Wenn sie andere Abgeordnete treffen, werden Fragen vorher den Büros übermittelt.

Knallharter Investigativjournalismus! Und weiter:

Wir haben uns entschieden: Wir sind kuschelig mit allen.

Kompliment! Das ist wenigstens ehrlich…

Inzwischen stapelten sich die Anfragen von jenen, die auch mal drankommen wollen, berichten die Frauen.

Logisch! Die Fragen werden von den jungen Damen ja vorab geschickt. Und obendrauf gibt’s noch eine Kuschelgarantie! Da würde der eine oder andere natürlich gerne mal kommen…

Seite 11: Syrien ist die größte Tragödie dieses Jahrhunderts: Ein Artikel von Entwicklungshilfeminister Gerd Müller über den Syrienkrieg:

Eine ganze Generation kennt seit zehn Jahren nichts als Angst und Not. Millionen Kinder drohen den Anschluss zu verlieren, können nicht zur Schule gehen, haben keine Perspektive.

Entwicklungshilfeminister Gerd Müller

„…haben den Anschluss verloren“ würde es wahrscheinlich besser treffen. Nach 10 Jahren Elend, Not und Flucht haben sie schon lang den Anschluss verloren. Für die Schulsituation in Deutschland wäre wahrscheinlich öfter mal ein „drohen den Anschlusss zu verlieren“ angebrachter als „haben den Anschluss verloren.“ Nur mal so für den Kontext.

Seite 14: „Tonträger fürs Ich“:

Der Erfinder der Musikkassette Lou Ottens ist tot. Die Welt am Sonntag beschreibt ihn treffend als „Identitätsstifter“. Und ja, auch wenn wir es damals nicht so gesehen haben:

Die erste, naive Stufe der Musikpiraterie war das „Home Taping“, das Aufnehmen der von einem Freund gekauften Platte auf Kassette.
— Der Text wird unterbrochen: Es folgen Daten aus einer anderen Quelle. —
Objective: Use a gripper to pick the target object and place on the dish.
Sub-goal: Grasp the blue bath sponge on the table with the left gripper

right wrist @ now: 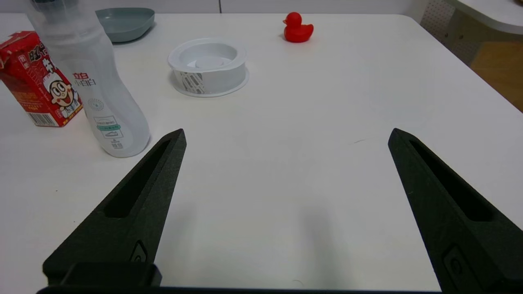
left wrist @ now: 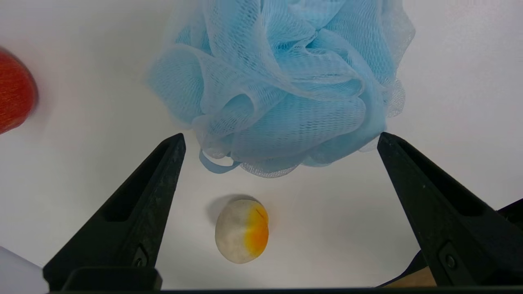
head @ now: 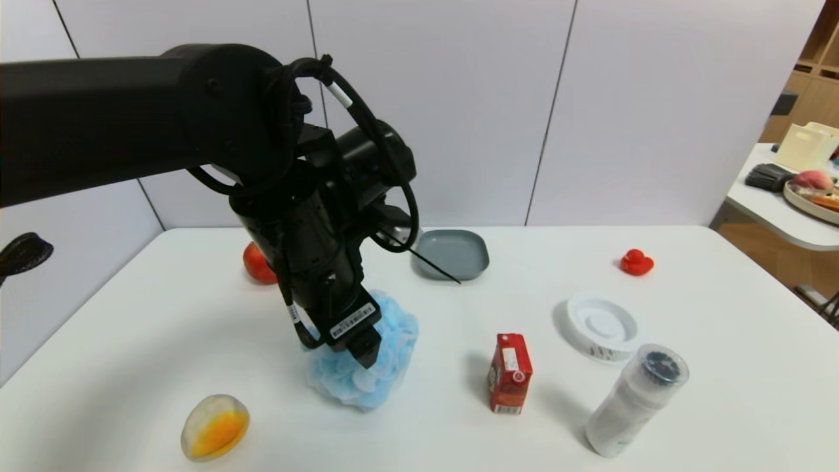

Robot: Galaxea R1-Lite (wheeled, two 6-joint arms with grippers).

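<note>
At the lower left of the head view a yellow-centred translucent egg-shaped toy lies on the white counter, and just right of it the left gripper hangs over the light blue bath pouf, fingers spread wide on either side, not closed on it. Up at centre sits the grey-blue dish, well apart from the pouf. The right gripper, seen only in its wrist view, is wide open above bare counter.
</note>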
Denn genau so war’s. Tausende kulturell befreite Jugendliche saßen darüberhinaus in Bayern am Freitag abend mit dem Finger auf der Aufnahmetaste, wenn auf Bayern 3 Pop nach Acht mit Fritz Egner lief. Manchmal schlupften später die Bänder aus der Kassette. Und dann wickelte man mit einem Kuli das Chaos minutenlang wieder auf. Bald folgte eine echte Sensation: Mit einem tragbaren Musikkassettenabspielgerät namens Walkman konnte man die in der Grauzone kopierte Mucke dann mit nach draußen nehmen. Das alles war eine gemeinschaftlich erlebte Realität. Identitätsstiftend für eine ganze Generation eben. R.I.P., Lou Ottens!